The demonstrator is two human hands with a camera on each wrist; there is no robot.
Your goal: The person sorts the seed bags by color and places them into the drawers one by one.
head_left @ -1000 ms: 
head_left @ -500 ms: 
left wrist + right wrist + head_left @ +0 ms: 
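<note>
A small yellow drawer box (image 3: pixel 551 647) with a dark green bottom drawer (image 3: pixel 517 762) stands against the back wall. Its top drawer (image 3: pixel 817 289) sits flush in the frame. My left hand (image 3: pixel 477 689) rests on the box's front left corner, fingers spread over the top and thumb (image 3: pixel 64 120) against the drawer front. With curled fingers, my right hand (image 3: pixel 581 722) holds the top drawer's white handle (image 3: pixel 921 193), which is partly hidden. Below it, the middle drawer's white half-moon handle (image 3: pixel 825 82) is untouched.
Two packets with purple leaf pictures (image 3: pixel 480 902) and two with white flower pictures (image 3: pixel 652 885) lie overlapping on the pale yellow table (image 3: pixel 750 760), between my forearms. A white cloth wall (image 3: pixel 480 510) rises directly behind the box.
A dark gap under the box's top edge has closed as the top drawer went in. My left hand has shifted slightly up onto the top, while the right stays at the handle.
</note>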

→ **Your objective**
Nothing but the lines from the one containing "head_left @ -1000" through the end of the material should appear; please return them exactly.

→ **Response area**
head_left @ -1000 ms: 
head_left @ -500 ms: 
left wrist + right wrist + head_left @ +0 ms: 
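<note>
A small yellow drawer box (image 3: pixel 551 647) with a dark green bottom drawer (image 3: pixel 517 762) stands against the back wall. Its top drawer (image 3: pixel 817 289) sits flush in the frame. My left hand (image 3: pixel 477 689) rests on the box's front left corner, fingers spread over the top and thumb (image 3: pixel 64 120) against the drawer front. With curled fingers, my right hand (image 3: pixel 581 722) holds the top drawer's white handle (image 3: pixel 921 193), which is partly hidden. Below it, the middle drawer's white half-moon handle (image 3: pixel 825 82) is untouched.
Two packets with purple leaf pictures (image 3: pixel 480 902) and two with white flower pictures (image 3: pixel 652 885) lie overlapping on the pale yellow table (image 3: pixel 750 760), between my forearms. A white cloth wall (image 3: pixel 480 510) rises directly behind the box.
A dark gap under the box's top edge has closed as the top drawer went in. My left hand has shifted slightly up onto the top, while the right stays at the handle.
</note>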

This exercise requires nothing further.